Earnings Season update for May 14th
Bottom Line: We started 2018 with companies weighing the benefits of tax reform, along with tariffs and rising interest rates after seeing record profits in 2017. Despite outstanding earnings which included 15% growth, with nearly 75% of companies exceeding their expected performance from the fourth quarter of last year we had a correction and near record volatility after more than a year of near record low volatility.
For companies that've reported so far in this season, for the first quarter of 2018 – the news has been even better. Coming into earnings season the average estimate for earnings growth was 17.1 percent year over year. Here's where we stand so far...
91 percent of companies have reported
78 percent have reported positive earnings surprises (+4% qoq)
77 percent have topped sales targets (flat qoq)
Earnings growth has been a stunning 24.9 percent!

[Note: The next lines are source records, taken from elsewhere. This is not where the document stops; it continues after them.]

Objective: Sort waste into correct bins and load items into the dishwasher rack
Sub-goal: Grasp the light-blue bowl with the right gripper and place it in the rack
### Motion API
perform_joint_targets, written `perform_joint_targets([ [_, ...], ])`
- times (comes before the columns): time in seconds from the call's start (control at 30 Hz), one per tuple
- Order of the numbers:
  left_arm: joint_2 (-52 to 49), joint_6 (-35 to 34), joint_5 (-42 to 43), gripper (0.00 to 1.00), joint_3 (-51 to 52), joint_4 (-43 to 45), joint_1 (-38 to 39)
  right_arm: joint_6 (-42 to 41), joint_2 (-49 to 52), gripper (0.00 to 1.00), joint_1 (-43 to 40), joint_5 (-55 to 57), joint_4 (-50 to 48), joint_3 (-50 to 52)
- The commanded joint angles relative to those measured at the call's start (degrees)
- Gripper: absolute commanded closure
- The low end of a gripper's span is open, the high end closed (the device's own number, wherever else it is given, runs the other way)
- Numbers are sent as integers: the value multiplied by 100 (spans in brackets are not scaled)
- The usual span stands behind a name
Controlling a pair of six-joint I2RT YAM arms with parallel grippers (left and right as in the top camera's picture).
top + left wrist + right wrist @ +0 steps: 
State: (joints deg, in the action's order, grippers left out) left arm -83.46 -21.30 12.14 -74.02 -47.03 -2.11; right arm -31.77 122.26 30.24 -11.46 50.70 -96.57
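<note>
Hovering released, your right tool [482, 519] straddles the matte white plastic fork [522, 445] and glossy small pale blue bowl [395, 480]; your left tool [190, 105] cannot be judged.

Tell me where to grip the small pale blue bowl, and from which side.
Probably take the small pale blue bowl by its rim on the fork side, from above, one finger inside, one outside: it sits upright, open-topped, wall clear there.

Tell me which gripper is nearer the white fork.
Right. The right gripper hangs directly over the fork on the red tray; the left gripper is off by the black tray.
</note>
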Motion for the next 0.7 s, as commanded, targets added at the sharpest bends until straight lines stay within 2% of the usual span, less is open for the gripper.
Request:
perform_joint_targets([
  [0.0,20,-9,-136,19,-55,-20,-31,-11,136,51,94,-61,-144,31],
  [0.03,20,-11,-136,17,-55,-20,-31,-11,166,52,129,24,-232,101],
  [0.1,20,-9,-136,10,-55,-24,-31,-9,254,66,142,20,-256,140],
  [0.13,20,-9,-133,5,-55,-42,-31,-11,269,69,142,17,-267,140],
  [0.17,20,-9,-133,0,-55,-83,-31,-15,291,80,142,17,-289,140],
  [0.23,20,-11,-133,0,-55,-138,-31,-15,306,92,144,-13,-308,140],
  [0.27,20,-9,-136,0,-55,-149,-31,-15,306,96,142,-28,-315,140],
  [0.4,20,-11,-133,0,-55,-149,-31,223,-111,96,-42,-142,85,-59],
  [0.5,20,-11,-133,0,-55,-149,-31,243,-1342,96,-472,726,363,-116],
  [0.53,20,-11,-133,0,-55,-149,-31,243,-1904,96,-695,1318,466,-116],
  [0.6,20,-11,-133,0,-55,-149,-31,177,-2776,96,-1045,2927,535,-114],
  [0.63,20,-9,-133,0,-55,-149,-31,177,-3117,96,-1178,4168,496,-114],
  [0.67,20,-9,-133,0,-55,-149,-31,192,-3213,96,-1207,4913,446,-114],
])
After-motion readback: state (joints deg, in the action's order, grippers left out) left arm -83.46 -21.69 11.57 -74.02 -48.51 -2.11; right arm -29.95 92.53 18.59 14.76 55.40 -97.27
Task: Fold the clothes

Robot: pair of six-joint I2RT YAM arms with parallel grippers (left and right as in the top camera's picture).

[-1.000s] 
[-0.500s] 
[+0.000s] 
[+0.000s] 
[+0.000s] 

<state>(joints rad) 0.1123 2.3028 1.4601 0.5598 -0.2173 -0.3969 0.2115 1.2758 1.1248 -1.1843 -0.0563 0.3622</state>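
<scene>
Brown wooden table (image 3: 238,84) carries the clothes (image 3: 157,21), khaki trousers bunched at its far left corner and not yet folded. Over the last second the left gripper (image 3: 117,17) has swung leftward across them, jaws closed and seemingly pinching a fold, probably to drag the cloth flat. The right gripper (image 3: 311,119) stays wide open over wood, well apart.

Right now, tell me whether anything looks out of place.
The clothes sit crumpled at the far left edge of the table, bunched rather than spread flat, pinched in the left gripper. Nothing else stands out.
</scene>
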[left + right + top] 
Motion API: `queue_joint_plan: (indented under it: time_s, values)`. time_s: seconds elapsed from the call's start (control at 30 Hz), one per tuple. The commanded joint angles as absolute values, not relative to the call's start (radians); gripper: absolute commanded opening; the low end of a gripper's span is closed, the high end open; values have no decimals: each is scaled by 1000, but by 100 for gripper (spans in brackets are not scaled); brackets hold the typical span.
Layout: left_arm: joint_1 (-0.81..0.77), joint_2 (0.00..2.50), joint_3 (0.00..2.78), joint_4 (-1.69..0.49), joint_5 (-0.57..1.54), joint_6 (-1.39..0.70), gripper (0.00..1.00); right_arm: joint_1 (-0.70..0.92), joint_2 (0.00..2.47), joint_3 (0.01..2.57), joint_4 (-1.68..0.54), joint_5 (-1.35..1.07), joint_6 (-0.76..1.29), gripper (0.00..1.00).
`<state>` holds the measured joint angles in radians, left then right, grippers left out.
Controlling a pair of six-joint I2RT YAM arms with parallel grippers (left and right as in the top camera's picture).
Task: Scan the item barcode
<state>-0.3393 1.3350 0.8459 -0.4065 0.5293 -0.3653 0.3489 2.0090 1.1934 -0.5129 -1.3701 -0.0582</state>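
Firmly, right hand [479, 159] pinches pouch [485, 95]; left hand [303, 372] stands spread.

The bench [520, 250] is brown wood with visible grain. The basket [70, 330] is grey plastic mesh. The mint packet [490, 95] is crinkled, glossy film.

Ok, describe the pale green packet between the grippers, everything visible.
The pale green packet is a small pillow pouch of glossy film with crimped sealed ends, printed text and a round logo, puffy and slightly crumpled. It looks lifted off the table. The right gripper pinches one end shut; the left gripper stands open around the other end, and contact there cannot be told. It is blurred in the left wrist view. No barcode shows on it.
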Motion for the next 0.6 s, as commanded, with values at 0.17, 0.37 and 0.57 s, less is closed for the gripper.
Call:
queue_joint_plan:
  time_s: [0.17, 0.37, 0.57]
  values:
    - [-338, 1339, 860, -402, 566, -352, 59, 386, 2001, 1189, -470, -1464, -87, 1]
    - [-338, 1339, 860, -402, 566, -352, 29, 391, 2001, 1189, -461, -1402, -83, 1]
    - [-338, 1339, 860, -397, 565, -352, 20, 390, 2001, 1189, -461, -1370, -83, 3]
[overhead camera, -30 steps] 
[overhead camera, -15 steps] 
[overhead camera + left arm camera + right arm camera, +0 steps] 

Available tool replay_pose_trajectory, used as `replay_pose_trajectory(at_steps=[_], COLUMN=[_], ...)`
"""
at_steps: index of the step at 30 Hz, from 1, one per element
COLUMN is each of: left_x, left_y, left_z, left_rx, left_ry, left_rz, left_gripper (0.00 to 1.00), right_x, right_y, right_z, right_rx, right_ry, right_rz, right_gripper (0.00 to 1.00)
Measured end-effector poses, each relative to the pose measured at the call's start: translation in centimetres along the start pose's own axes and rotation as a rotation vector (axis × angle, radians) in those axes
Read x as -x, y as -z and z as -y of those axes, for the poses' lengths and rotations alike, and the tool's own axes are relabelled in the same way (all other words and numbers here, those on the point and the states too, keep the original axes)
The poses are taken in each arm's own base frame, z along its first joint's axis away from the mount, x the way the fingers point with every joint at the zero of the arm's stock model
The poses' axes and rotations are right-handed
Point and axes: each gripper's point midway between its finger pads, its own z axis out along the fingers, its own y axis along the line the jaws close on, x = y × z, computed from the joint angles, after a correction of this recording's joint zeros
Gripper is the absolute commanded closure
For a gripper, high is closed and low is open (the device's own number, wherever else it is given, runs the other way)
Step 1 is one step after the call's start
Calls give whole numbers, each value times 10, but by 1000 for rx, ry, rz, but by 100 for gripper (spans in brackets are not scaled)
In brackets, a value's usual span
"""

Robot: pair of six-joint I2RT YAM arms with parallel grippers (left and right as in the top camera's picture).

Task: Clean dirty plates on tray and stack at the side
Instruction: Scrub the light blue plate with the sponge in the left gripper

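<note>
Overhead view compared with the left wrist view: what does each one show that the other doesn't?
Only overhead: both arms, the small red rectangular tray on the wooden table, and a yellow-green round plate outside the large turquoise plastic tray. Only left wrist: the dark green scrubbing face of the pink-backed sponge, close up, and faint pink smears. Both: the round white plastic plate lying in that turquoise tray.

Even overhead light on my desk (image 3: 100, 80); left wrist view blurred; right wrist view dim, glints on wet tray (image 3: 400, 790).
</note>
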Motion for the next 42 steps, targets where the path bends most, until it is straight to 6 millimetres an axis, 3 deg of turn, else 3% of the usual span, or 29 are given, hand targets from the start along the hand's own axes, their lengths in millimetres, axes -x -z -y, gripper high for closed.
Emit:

We're on pace for record earnings & record % of companies beating estimates
Ten of eleven sectors have raised guidance for the rest of 2018 based on earnings reports thus far
Every week of results produced better earnings results
Expectations were high and once again companies have crushed them. Each week of reporting season brought better overall results, indicating that there's momentum that's still building in our economy. We're now clearly seeing the impact of the Tax Cut and Jobs Act washing through in these reports and projections going forward. There's lots of room for optimism.
Market reaction over the short run is unpredictable but fundamentals matter most overtime and the fundamentals of our businesses are about the best they've ever been.